Sarkozy, que há alguns meses vem colecionando apenas escorregões, deve dar mais brilho a essa vitória. Ele adora se apresentar como senhor da guerra. O engajamento do presidente francês na primeira fila da coalizão formada contra Kadafi é ainda mais maravilhoso porque ocorreu após longos anos de deslumbramento da França com o ex-ditador da Líbia.

Mesmo antes de assumir a presidência, Sarkozy mantinha relações afetuosas com Kadafi, que começaram em 2005, quando ele era ministro do Interior. Claro que Kadafi era um personagem nauseabundo. Já havia entrado em guerra contra a França no Chade.

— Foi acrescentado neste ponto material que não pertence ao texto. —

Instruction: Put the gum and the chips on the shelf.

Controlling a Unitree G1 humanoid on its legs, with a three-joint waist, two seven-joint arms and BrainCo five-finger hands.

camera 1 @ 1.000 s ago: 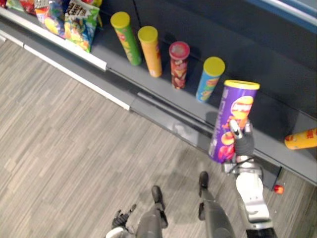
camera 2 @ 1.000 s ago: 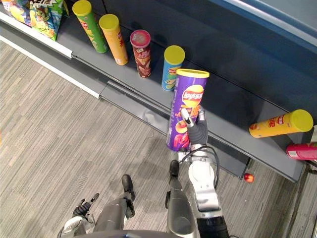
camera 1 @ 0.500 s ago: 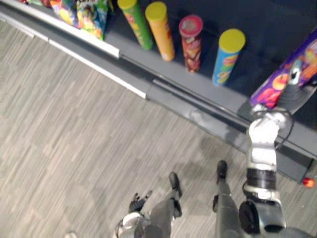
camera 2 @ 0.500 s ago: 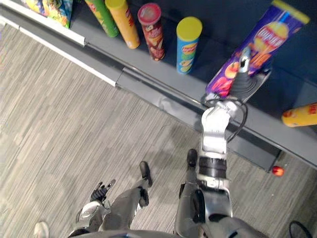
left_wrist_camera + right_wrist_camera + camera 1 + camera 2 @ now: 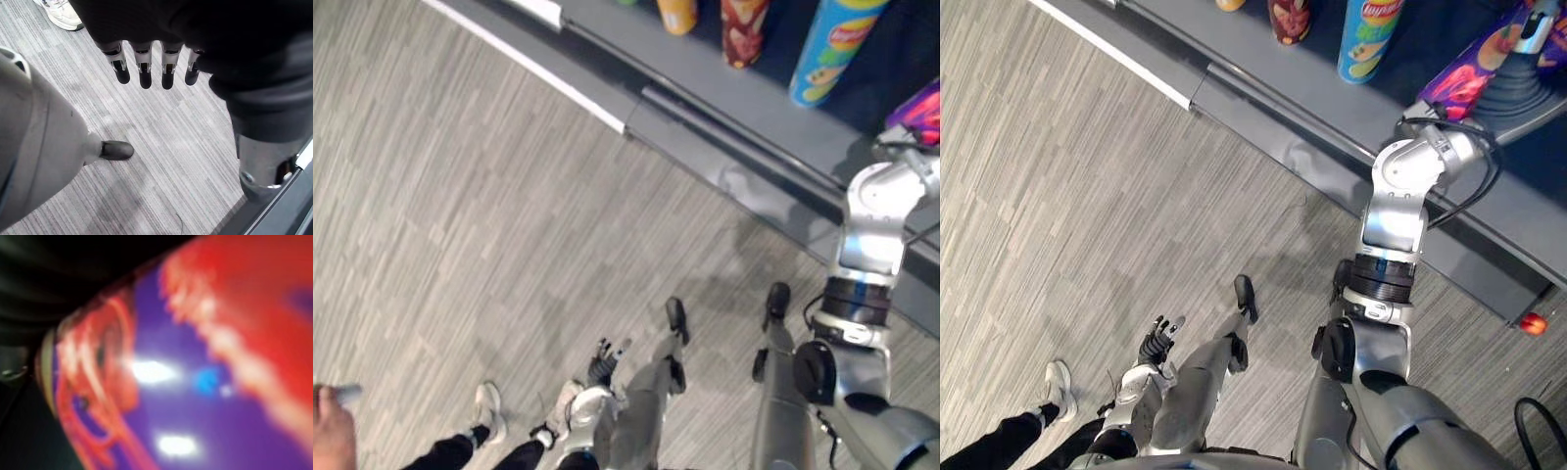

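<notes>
Fingers of the right hand [image 5: 1516,88] curl round the tilted purple chips can [image 5: 1469,73], shelf [image 5: 1312,93] just below them; probably light, stiff, slick and dentable, it wants a hold round mid-body, while the left hand [image 5: 143,58] hangs slack-fingered and empty.

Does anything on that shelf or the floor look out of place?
The purple can leans sharply in the right hand over the shelf, while the blue can beside it stands upright. A small red object lies on the floor by the shelf's foot.
</notes>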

Protetor do terrorismo internacional, ele explodiu um DC-10 da UTA sob o Níger, em 1989, matando 170 pessoas. No entanto, há alguns anos, um novo Kadafi havia surgido, mais gentil, humanista, tolerante. E o líbio não se contentava apenas em dizer belas palavras. Ele agia.

Em 2003, renunciou às armas nucleares. Rompeu com os terroristas. E chegou até a apoiar a guerra de George W. Bush contra o Iraque depois dos atentados de 11 de setembro de 2001. Portanto, foi esse Kadafi, completamente mudado, branco como um lírio do campo, que Sarkozy, então ministro do Interior, procurou atrair em 2005.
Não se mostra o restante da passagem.